Akan tetapi, kata Rasyid, pertumbuhan ekonomi Indonesia tersebut akan lebih kuat dimasa depan jika ditopang dengan kualitas SDM yang unggul, apalagi peran mahasiswa Islam menyongsong menuju Indonesia Emas 2045.
“Mahasiswa merupakan “elit” sosial sebagai kelas menengah. Kelas ini dalam sejarahnya selalu menjadi pionir perubahan,” jelasnya.
Rasyid juga beberkan peluang yang bisa dilakukan mahasiswa/ anak muda di tengah situas menantang saat ini. Pertama, mengasah jiwa kemandirian, dimana anak muda tidak tergantung pada siapa pun, bahkan bisa mengcreate suatu produk/ jasa, dan bisa membuka lapangan kerja.
“Tren global dan nasional juga mendukung gejala itu, dimana Gen-Y (Milenial) dan Gen-Z tidak lagi menjadikan posisi “Pekerja” sebagai tujuan. Mereka justru banyak yang berani melakukan bisnis dari skala mikro, dan tidak takut mencoba hal baru (Entrepreneurship),” paparnya.

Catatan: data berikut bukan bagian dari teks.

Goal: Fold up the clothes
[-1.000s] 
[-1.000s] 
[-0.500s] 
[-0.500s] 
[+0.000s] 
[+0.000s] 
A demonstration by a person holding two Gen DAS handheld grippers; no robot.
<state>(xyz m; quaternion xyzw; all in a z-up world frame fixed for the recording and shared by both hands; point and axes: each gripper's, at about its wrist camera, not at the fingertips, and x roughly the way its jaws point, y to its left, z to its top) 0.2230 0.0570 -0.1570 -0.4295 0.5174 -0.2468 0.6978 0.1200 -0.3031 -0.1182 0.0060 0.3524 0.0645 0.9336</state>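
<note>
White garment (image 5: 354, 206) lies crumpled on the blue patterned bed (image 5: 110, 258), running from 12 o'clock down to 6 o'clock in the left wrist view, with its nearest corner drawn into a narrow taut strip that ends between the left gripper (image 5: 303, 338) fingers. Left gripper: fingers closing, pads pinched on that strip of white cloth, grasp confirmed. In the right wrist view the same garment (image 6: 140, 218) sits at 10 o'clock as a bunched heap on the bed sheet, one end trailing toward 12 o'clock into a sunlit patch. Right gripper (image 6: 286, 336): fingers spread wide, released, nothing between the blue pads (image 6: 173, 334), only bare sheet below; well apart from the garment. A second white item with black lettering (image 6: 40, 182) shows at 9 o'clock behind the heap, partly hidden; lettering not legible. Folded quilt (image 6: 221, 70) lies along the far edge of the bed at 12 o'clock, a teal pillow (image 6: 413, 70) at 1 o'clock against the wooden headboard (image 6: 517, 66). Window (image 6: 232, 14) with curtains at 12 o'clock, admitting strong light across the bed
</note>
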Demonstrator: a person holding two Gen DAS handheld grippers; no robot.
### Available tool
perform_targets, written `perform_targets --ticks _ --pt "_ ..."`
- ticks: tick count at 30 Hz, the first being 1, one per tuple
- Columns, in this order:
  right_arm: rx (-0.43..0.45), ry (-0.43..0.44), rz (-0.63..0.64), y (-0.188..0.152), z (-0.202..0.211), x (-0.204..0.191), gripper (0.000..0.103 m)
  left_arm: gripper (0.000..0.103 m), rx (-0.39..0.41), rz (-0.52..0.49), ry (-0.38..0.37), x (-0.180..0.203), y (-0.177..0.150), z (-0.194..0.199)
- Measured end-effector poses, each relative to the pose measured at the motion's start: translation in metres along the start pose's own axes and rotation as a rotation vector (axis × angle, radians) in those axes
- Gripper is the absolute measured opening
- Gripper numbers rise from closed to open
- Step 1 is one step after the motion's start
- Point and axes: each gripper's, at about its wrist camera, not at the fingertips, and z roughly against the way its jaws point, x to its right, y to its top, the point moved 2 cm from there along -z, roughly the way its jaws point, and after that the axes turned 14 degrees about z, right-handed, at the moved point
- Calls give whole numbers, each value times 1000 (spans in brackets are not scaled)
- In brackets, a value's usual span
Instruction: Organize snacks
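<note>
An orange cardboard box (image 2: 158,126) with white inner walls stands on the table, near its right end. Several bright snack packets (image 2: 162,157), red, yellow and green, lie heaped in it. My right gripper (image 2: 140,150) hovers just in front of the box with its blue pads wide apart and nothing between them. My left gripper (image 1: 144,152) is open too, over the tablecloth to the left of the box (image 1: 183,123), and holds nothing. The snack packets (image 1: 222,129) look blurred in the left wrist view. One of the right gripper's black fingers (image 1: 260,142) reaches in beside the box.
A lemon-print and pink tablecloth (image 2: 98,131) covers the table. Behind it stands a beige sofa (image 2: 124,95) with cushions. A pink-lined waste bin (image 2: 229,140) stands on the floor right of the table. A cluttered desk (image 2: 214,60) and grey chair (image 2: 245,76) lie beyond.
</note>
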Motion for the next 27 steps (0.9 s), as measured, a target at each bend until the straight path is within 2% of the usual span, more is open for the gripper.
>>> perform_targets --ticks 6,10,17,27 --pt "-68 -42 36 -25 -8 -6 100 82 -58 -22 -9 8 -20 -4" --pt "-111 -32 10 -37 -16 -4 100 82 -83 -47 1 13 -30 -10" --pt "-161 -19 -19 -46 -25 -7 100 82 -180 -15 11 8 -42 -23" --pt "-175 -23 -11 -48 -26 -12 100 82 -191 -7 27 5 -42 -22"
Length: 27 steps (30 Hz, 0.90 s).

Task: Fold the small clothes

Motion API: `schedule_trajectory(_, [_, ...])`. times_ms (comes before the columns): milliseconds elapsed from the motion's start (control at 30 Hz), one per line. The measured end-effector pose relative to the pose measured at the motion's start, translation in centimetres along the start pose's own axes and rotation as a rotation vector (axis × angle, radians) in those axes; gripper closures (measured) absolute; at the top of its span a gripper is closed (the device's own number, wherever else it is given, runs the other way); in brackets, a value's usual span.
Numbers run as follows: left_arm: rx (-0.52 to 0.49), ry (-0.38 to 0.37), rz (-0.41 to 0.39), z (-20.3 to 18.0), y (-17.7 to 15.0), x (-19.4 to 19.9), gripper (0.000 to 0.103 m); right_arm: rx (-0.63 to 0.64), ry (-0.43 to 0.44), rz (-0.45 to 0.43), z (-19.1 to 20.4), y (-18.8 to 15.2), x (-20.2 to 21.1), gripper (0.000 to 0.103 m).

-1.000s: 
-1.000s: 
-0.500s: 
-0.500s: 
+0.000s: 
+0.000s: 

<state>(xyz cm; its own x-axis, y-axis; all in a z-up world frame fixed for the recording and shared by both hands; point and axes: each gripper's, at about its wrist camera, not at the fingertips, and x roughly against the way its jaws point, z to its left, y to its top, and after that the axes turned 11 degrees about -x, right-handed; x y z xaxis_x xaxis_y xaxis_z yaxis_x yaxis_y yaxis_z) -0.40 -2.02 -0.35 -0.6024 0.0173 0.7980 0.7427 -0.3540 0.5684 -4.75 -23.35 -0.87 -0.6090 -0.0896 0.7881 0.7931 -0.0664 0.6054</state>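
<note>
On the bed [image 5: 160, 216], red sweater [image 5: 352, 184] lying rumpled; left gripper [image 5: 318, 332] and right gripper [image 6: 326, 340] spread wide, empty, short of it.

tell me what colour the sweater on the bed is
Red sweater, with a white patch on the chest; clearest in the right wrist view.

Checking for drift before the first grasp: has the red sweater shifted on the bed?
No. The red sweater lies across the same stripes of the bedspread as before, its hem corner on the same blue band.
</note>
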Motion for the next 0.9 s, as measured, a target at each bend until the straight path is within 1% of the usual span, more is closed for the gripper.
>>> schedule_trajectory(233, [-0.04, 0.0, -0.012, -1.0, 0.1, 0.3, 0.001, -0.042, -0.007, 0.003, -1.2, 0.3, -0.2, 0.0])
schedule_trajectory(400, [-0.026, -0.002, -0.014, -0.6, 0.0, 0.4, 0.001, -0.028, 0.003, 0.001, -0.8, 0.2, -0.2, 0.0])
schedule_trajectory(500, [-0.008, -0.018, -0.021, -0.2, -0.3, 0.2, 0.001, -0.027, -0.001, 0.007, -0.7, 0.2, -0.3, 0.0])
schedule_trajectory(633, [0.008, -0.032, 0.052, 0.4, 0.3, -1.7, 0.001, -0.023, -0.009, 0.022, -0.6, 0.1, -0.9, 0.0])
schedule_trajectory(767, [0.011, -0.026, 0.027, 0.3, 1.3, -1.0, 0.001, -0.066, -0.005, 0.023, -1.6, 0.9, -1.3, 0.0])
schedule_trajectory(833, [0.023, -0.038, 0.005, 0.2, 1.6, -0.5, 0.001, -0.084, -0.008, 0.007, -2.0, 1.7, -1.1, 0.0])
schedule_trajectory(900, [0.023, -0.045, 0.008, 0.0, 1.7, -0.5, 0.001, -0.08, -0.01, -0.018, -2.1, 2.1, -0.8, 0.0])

Jiwa kemandirian itu juga sudah Rasyid lakukan. Ia bercerita ketika lulus kuliah memutuskan untuk berwira usaha yakni budidaya ikan lele di Bekasi karena ia membaca peluang pasarnya sangat besar.
Lihat saja berapa banyak warung/ kedai yang menjajakan ikan lele sebagai menu andalan. Misalnya “Warung Tenda Lamongan” yang tersebar di seluruh Jakarta. Juga Bandung. Belum lagi kedai dan warung lainnya.
“Saya tidak memungkiri bahwa dengan posisi saya saat itu, tidak mengalami kesulitan dalam permodalan. Tapi dalam banyak kasus yang dialami teman saya, dimana mereka juga berangkat dari nol, namun bisa sukses. Kuncinya bukan di modal, namun visi bisnis kita dan semangat entrepreneurship,” ujarya.
Dengan visi dan semangat entrepreneurship tersebut sebagai pengusaha budidaya ikan lele, Rasyid turut membantu operasional perusahaan keluarga. Menurutnya, ini bagian dari tanggung jawab untuk melanjutkan dan membesarkan bisnis yang sudah dirintis orang tua.
Tak sampai disitu, pada 2014, Rasyid sudah melihat potensi Energi Baru Terbarukan (EBT) atau Renewable Energy. Sebab tren dunia mengarah kesana. Pada konteks itu, terdapat tantangan besar yang dihadapi.
Dimana usaha yang dirintis ayahnya (Hatta Rajasa) di bidang pengeboran minyak dan usaha di sektor perminyakan, sedang memasuki sunset industry karena berkontribusi pada global warming yang tidak sejalan dengan konsep sustainable development.
“Dari situ saya bersama teman-teman mendirikan usaha Compressed Natural Gas (CNG), yang termasuk energi bersih. Awalnya CNG sangat sulit ditawarkan ke sektor industri, mengingat tidak mampu berkompetisi dengan batubara dan minyak diesel subsidi,” terangnya.